FPÖ-Delegation im EU-Parlament fordert sofortigen Abbruch der Beitrittsverhandlungen - Bundeskanzler Faymann muss bei nächstem EU-Gipfel aktiv werden

Wien (OTS) - Weil sich die Türkei stur weigert, das Ankara-Protokoll umzusetzen und das EU-Mitglied Zypern anzuerkennen, müssten die Beitrittsverhandlungen mit Ankara unverzüglich abgebrochen werden, forderten die Mitglieder der freiheitlichen Delegation im Europäischen Parlament, Andreas Mölzer und Mag. Franz Obermayr. "Als heute diese Problematik mit Erweiterungskommissar Olli Rehn im außenpolitischen Ausschuss besprochen wurde, gab es sehr viele kritische Stimmen wie etwa jene des CDU-Abgeordneten Elmar Brok.

Schließlich wurden schon 2006 acht Verhandlungskapitel ausgesetzt, weil sich die Türkei weigert, Zypern anzuerkennen. Und bis heute hat sich Ankara nicht einen Millimeter bewegt", kritisierte der freiheitliche Delegationsleiter Mölzer, der selbst Mitglied des außenpolitischen Ausschusses des Europäischen Parlaments ist.
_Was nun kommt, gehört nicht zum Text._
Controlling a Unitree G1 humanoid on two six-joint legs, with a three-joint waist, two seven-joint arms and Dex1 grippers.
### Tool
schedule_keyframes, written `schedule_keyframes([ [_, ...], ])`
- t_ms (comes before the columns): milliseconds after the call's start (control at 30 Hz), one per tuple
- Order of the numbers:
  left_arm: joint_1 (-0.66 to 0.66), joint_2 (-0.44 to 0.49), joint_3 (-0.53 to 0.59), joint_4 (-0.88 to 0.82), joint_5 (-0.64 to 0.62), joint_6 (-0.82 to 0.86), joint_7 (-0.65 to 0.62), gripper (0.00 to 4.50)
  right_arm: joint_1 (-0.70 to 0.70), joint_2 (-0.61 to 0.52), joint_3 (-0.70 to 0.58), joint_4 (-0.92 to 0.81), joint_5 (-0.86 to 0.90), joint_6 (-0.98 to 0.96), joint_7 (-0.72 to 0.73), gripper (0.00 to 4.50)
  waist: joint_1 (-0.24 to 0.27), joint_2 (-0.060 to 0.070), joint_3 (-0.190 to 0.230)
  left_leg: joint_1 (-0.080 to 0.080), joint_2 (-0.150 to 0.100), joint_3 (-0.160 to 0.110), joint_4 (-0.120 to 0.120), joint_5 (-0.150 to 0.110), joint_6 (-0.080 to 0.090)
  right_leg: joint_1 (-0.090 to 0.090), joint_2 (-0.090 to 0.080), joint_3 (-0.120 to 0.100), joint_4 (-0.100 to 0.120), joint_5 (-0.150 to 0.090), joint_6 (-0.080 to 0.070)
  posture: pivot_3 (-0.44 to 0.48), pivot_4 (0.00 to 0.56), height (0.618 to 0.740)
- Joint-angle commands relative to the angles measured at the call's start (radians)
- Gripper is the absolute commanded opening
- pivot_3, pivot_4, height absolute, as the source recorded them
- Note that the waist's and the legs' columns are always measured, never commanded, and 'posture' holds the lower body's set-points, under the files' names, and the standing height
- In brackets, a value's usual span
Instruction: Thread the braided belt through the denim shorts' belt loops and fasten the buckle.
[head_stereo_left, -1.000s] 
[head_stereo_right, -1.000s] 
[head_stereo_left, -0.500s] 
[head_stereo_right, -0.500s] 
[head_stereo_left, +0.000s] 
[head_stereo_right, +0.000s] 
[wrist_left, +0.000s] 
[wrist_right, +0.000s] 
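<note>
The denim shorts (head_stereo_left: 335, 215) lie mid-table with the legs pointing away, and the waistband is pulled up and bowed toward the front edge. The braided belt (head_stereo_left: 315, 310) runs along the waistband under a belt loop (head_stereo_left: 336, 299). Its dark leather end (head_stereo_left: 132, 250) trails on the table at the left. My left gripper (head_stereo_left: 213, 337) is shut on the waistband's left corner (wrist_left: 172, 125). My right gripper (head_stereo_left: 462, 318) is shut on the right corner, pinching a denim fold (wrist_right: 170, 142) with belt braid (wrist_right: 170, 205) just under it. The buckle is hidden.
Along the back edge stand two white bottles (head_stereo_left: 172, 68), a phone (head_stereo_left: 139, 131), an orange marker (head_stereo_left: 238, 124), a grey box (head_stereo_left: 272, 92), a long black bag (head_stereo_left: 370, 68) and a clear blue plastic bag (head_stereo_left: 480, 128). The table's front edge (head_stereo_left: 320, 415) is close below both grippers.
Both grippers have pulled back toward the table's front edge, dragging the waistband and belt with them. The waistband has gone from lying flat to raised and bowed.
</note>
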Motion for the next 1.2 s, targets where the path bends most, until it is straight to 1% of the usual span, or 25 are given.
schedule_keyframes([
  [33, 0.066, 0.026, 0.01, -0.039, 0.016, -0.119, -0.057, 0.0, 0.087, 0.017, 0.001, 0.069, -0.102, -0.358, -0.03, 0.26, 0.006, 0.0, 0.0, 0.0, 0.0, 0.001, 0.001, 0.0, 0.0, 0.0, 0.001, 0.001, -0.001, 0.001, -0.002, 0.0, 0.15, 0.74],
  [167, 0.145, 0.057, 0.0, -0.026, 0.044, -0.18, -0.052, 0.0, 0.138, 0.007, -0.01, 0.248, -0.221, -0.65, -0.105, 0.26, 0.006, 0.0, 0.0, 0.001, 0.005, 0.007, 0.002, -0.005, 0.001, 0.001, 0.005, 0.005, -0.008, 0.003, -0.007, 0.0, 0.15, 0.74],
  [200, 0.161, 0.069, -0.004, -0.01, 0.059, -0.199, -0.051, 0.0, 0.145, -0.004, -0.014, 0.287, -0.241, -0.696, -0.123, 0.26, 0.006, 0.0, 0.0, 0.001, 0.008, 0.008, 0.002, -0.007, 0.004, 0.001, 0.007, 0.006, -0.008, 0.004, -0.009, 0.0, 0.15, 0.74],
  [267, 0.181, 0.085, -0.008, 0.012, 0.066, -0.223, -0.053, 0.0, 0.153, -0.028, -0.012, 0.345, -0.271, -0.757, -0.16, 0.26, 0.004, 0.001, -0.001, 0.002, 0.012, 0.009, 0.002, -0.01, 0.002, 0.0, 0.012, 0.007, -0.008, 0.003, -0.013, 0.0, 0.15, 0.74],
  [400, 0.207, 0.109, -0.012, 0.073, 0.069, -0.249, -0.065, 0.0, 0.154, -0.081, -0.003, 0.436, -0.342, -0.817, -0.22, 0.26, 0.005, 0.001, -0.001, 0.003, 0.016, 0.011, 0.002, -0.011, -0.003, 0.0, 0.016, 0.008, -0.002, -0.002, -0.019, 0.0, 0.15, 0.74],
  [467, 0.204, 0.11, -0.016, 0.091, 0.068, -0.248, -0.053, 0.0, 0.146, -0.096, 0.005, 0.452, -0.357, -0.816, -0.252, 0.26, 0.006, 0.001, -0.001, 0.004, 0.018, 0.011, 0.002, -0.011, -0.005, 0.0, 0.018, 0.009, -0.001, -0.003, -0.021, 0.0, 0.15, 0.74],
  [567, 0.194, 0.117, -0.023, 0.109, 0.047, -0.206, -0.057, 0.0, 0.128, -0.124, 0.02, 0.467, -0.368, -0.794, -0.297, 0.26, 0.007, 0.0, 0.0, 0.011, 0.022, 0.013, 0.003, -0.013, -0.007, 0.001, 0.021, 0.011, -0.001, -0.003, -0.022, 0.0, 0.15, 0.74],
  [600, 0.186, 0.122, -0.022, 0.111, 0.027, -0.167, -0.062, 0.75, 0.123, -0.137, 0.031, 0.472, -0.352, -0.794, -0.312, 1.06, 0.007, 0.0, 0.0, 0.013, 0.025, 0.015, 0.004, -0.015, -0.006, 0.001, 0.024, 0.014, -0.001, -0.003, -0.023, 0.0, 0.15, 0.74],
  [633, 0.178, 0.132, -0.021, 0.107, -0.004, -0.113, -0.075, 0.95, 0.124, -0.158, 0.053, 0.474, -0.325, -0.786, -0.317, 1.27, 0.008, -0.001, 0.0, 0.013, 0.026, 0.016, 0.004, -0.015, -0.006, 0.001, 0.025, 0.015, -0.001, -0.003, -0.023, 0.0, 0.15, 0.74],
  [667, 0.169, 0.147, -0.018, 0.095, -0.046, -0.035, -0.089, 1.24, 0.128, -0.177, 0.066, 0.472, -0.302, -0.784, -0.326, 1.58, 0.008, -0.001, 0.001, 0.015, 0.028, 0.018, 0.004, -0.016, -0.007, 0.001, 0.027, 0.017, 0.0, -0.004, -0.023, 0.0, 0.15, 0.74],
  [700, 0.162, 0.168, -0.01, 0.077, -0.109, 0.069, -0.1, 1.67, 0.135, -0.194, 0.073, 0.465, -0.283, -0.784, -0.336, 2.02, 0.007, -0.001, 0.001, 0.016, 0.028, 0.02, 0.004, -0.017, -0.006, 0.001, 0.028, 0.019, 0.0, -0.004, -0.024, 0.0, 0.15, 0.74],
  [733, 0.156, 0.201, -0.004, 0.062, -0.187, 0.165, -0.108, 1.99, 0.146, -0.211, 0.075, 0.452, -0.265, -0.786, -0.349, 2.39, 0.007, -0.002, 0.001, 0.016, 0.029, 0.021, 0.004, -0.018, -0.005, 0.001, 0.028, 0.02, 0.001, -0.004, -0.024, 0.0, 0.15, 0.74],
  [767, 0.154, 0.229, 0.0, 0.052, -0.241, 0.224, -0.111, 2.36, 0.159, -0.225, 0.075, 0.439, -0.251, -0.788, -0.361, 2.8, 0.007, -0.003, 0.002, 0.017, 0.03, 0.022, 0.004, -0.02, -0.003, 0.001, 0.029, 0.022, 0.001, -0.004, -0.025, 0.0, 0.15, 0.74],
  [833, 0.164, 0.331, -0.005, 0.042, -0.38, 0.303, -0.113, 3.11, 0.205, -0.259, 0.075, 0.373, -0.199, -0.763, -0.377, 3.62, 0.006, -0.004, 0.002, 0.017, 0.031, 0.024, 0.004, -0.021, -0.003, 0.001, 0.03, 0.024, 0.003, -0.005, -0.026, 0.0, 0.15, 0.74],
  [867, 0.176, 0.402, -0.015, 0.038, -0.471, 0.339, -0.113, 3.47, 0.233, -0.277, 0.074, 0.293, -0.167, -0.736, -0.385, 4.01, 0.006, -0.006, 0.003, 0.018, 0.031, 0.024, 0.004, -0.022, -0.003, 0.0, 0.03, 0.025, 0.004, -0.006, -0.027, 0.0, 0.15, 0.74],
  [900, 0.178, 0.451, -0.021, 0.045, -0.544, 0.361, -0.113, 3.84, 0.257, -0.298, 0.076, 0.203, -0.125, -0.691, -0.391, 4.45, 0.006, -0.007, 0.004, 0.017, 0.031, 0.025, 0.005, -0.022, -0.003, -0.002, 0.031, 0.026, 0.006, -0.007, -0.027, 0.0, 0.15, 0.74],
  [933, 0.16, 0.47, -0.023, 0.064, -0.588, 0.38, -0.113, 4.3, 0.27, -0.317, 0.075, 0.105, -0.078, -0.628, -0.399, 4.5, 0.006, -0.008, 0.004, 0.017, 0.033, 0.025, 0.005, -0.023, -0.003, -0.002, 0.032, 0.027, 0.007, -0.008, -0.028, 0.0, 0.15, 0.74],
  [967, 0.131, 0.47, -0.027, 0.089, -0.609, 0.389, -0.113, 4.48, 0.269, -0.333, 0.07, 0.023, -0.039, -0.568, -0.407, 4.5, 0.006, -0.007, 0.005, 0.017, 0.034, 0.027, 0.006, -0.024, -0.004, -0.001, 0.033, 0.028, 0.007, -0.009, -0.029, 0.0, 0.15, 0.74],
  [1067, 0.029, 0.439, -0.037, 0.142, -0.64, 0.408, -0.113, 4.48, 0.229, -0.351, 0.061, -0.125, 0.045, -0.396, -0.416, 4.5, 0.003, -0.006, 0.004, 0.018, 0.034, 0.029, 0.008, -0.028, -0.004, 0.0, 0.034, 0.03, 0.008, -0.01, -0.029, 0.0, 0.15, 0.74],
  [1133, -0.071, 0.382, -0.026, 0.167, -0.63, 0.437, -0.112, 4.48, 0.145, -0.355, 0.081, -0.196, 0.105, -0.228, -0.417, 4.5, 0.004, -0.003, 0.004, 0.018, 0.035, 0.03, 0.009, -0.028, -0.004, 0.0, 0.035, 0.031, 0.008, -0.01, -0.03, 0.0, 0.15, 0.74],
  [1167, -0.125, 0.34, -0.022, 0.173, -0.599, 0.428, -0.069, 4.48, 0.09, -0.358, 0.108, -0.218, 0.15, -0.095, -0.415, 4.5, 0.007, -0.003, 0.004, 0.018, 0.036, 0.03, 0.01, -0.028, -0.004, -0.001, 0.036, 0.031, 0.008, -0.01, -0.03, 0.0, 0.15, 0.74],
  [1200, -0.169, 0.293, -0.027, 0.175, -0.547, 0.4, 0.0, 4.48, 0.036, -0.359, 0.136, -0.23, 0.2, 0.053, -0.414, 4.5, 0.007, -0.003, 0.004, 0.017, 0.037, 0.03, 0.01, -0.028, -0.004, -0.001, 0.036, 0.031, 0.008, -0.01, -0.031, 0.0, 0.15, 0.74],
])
Daher müsse, so der freiheitliche EU-Mandatar, die Verweigerungshaltung der Türken endlich Konsequenzen haben:
"Schließlich will ja die Türkei der EU beitreten und nicht umgekehrt. Und es kann auch nicht sein, daß die Türkei offenbar glaubt, der EU ihre Bedingungen diktieren zu können. Daher ist Bundeskanzler Faymann aufgefordert, endlich Taten zu setzen anstatt den Österreichern eine Volksabstimmung über den Türkei-Beitritt zu versprechen. Faymann hat nicht nur im Interesse Österreichs, sondern noch mehr im Interesse Europas beim EU-Gipfel Ende Oktober den sofortigen Abbruch der Beitrittsverhandlungen mit Ankara zu verlangen", schloss Mölzer.